◆ Directions for this task: Your answer is a number only: how many lines in the data below contain "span"?

◆ Data for the task:
_____

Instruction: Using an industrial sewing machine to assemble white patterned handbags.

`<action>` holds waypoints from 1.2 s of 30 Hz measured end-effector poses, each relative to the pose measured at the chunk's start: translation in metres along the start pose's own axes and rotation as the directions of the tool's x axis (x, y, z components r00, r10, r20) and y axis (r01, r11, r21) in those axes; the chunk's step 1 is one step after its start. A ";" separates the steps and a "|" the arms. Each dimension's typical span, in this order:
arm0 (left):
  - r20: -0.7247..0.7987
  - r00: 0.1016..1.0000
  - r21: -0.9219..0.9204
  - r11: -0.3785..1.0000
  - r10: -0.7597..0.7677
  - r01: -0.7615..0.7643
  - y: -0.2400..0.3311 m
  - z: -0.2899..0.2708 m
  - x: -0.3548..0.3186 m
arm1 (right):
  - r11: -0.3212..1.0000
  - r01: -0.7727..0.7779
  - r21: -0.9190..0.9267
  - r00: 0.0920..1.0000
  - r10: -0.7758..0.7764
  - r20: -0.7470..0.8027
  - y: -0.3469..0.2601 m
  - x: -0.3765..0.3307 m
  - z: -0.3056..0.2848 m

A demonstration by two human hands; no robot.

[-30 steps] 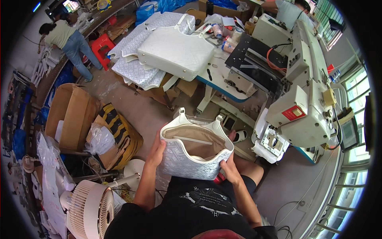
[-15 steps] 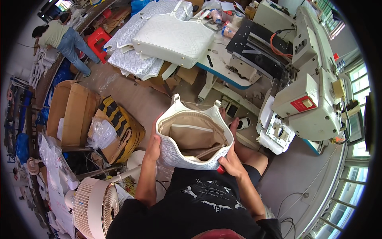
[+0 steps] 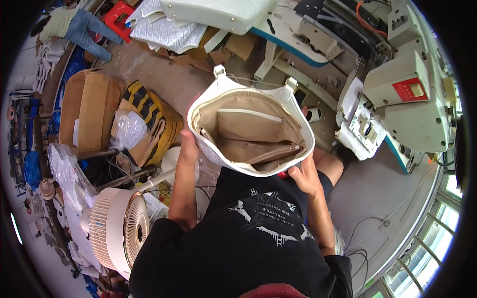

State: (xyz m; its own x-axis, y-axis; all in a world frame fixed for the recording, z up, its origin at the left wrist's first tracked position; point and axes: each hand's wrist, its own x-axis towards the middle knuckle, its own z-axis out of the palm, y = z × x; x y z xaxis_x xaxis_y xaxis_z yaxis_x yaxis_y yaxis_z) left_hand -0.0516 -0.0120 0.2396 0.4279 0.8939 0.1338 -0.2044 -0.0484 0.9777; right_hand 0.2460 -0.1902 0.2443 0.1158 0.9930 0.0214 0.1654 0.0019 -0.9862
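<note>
1. Currently, my left hand (image 3: 189, 149) and right hand (image 3: 307, 178) are clamped on opposite sides of the white handbag (image 3: 251, 124), held before my black T-shirt (image 3: 231, 238) with its zip undone.
2. Both thumbs show against the handbag's sides; the other fingers are mostly hidden behind it, so I cannot tell how they are spread.
3. Inside the handbag, beige lining (image 3: 231, 149) shows, its lowest folds shadowed.
4. Beyond the handbag stands a white worktable (image 3: 285, 27), carrying another pale bag (image 3: 218, 14) cut off by the upper edge.
5. Right of the handbag, an industrial sewing machine (image 3: 415, 119) runs into the dark rim, above grey floor (image 3: 360, 198).
6. Left of the handbag sit an open carton (image 3: 99, 111) and, nearer me, a fan (image 3: 107, 231).
7. Far left beyond the handbag, a co-worker (image 3: 82, 30) bends, hands hard to make out.
</note>
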 end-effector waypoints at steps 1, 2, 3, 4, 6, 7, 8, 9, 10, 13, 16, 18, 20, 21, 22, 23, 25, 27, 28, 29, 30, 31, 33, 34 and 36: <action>-0.004 1.000 0.004 1.000 -0.008 0.008 -0.001 -0.001 -0.002 | 1.000 -0.006 0.006 1.000 0.006 0.005 -0.003 0.002 0.002; -0.013 1.000 0.002 1.000 -0.011 0.011 -0.002 -0.001 -0.003 | 1.000 -0.022 0.008 1.000 0.022 0.003 -0.010 0.003 0.003; -0.020 1.000 0.000 1.000 -0.012 0.012 -0.002 -0.002 -0.005 | 0.999 -0.037 0.009 0.999 0.037 0.000 -0.018 0.005 0.005; -0.024 1.000 -0.006 1.000 -0.012 0.012 -0.003 -0.002 -0.006 | 0.999 -0.050 0.007 0.999 0.050 -0.006 -0.021 0.006 0.005; -0.027 0.999 -0.019 0.999 -0.030 0.030 -0.008 -0.005 -0.012 | 0.998 -0.053 0.025 0.999 0.053 0.009 -0.017 0.005 0.004; -0.030 0.998 -0.032 0.998 -0.047 0.046 -0.011 -0.008 -0.015 | 0.998 -0.055 0.042 0.998 0.054 0.025 -0.014 0.005 0.002; -0.033 0.997 -0.046 0.997 -0.064 0.062 -0.012 -0.010 -0.016 | 0.997 -0.057 0.058 0.998 0.054 0.041 -0.013 0.006 0.001; -0.029 0.997 -0.050 0.997 -0.066 0.064 -0.012 -0.011 -0.017 | 0.997 -0.059 0.056 0.998 0.057 0.036 -0.015 0.007 0.001; -0.032 0.995 -0.013 0.996 -0.089 0.089 -0.012 -0.012 -0.017 | 0.996 -0.034 0.081 0.999 0.032 0.028 -0.019 0.010 0.001; -0.029 0.990 0.046 0.989 -0.140 0.142 -0.008 -0.009 -0.015 | 0.993 0.008 0.118 1.000 -0.008 -0.002 -0.021 0.017 0.000; -0.001 0.993 0.064 0.991 -0.115 0.115 0.005 0.007 -0.004 | 0.995 0.050 0.086 0.996 -0.044 -0.072 0.003 0.016 -0.003; -0.012 0.998 0.085 0.994 -0.065 0.066 0.009 0.016 0.001 | 0.993 0.014 0.120 0.993 0.001 -0.118 0.005 0.016 -0.003; -0.015 0.999 0.094 0.994 -0.045 0.046 0.013 0.021 0.003 | 0.977 -0.033 0.212 0.981 0.072 -0.178 0.005 0.015 0.001; -0.026 0.999 0.071 0.997 -0.038 0.039 0.014 0.025 0.004 | 0.977 -0.038 0.210 0.980 0.078 -0.184 0.003 0.011 -0.001; -0.037 0.999 0.049 0.998 -0.030 0.032 0.015 0.027 0.003 | 0.973 -0.052 0.226 0.981 0.092 -0.171 0.001 0.007 -0.003; -0.050 0.998 0.028 0.999 -0.023 0.024 0.015 0.029 0.002 | 0.968 -0.065 0.242 0.982 0.106 -0.158 -0.002 0.003 -0.006; -0.046 0.999 0.030 0.999 -0.027 0.029 0.010 0.027 0.002 | 0.964 -0.075 0.256 0.982 0.116 -0.147 -0.002 -0.001 -0.007; -0.046 0.998 0.041 0.999 -0.034 0.036 0.006 0.024 0.001 | 0.970 -0.025 0.242 0.983 0.068 -0.173 0.005 -0.005 -0.004; -0.045 0.998 0.040 0.999 -0.035 0.037 0.005 0.023 0.000 | 0.972 0.000 0.235 0.982 0.045 -0.184 0.009 -0.006 -0.003; -0.038 0.999 0.058 0.998 -0.029 0.031 0.008 0.024 -0.002 | 0.972 -0.005 0.237 0.982 0.049 -0.183 0.015 -0.011 -0.001; -0.032 0.999 0.076 0.997 -0.024 0.026 0.011 0.025 -0.004 | 0.975 -0.002 0.220 0.982 0.043 -0.184 0.019 -0.014 -0.001; -0.026 0.999 0.095 0.995 -0.019 0.021 0.012 0.025 -0.007 | 0.979 0.001 0.205 0.982 0.037 -0.184 0.024 -0.018 -0.001; -0.015 1.000 0.105 0.994 -0.011 0.013 0.007 0.024 -0.008 | 0.981 -0.001 0.195 0.983 0.037 -0.180 0.030 -0.028 -0.003; 0.000 1.000 0.114 0.993 0.005 -0.005 0.003 0.023 -0.006 | 0.979 -0.017 0.205 0.984 0.054 -0.172 0.027 -0.030 -0.004; 0.015 1.000 0.126 0.992 0.023 -0.024 0.002 0.021 -0.009 | 0.974 -0.047 0.223 0.984 0.084 -0.158 0.022 -0.034 -0.005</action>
State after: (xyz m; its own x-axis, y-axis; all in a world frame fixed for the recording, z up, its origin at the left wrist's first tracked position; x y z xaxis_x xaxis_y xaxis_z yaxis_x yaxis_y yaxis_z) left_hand -0.0373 -0.0290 0.2438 0.4364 0.8857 0.1583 -0.1025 -0.1258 0.9867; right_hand 0.2508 -0.2248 0.2225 0.2827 0.9586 -0.0356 -0.0629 -0.0185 -0.9979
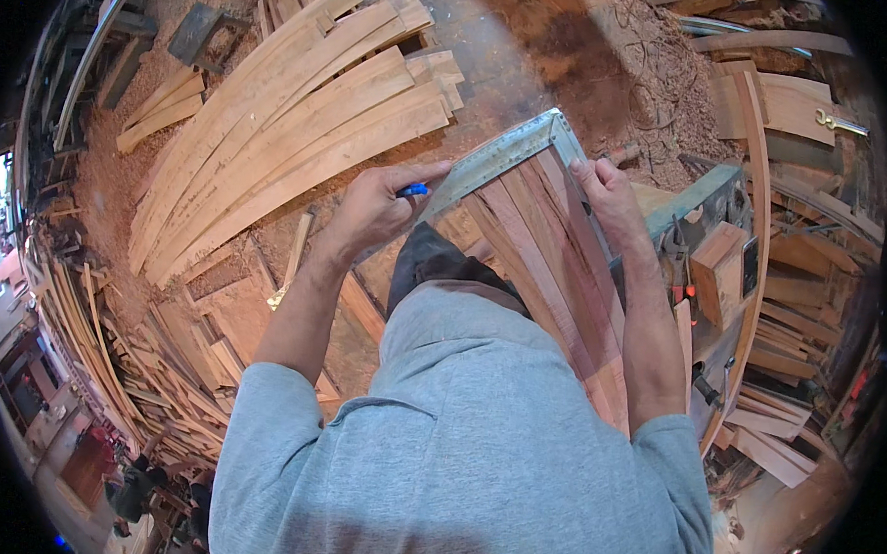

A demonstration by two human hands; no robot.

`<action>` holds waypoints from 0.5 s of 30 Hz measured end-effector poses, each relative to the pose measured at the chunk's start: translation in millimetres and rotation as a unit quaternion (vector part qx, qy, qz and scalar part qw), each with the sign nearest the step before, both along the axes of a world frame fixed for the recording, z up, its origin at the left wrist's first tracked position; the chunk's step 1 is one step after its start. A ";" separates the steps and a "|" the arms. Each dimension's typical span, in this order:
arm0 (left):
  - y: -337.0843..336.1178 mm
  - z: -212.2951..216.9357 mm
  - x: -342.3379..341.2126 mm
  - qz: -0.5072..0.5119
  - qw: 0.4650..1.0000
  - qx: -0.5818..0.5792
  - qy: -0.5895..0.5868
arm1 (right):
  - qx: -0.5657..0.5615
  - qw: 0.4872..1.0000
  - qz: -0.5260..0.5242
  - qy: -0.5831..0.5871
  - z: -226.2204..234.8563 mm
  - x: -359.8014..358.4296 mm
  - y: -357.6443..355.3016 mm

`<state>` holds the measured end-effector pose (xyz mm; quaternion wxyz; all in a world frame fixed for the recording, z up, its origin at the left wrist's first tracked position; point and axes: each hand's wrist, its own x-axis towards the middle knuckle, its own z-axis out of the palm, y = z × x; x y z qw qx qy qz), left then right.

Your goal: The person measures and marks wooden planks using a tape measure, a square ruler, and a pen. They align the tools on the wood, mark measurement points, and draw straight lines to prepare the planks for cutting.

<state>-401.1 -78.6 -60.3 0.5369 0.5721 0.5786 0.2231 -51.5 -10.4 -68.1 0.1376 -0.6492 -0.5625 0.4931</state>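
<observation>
A metal carpenter's square (498,167) lies across the far ends of several reddish-brown boards (555,262), its corner pointing away from me. My left hand (375,207) is closed around a small blue pen (413,190), of which only a short part shows. That hand's index finger stretches onto the left end of the square's long arm. On the other side, my right hand (610,197) grips the square's shorter arm by the boards' right edge, thumb on top. The fingers under it are hidden.
Long curved planks (302,122) lie in a pile at the far left. A bench with a greenish metal edge (694,199) and a wood block (718,269) stands at right. A wrench (841,123) rests on boards at far right. Wood shavings (659,98) cover the floor.
</observation>
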 end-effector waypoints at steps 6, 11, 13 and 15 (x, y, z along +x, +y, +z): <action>1.0 -4.8 -0.5 -0.003 1.000 -0.008 0.006 | -0.030 1.000 -0.006 0.006 0.5 1.0 -0.8; 6.4 17.2 -1.1 -0.005 0.991 0.074 0.113 | -0.030 0.999 -0.011 0.034 6.4 -1.8 -3.6; 14.1 29.7 0.7 0.034 0.984 0.148 0.097 | -0.020 0.999 -0.012 0.042 7.5 -2.1 -4.3; 19.9 41.7 7.1 0.137 0.977 0.152 -0.052 | -0.008 0.998 -0.005 0.067 6.7 -2.0 -4.1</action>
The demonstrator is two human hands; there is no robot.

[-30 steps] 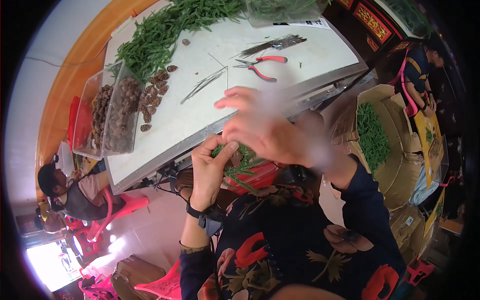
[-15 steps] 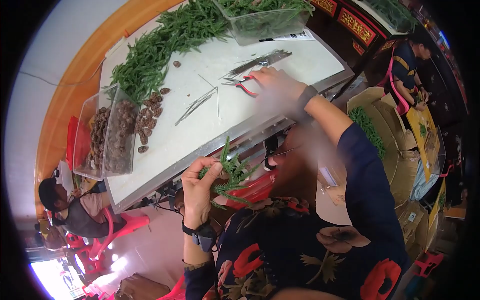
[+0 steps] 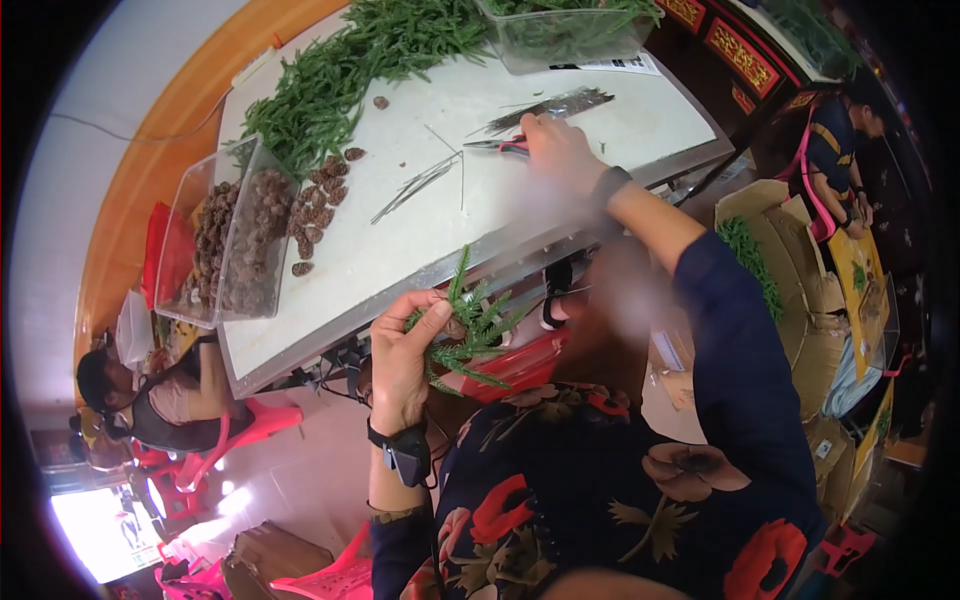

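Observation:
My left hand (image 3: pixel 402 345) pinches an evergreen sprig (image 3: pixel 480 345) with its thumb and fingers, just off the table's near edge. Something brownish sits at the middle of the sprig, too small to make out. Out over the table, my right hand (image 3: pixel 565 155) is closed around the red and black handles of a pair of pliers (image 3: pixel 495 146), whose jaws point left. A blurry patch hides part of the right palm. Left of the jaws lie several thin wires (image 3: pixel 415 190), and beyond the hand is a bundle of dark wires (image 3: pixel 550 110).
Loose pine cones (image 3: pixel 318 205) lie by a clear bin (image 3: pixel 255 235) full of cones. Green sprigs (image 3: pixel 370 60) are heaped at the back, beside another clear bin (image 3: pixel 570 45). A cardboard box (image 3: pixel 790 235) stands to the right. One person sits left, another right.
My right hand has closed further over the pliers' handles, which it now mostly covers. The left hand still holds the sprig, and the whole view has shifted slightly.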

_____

◆ Task solution: 2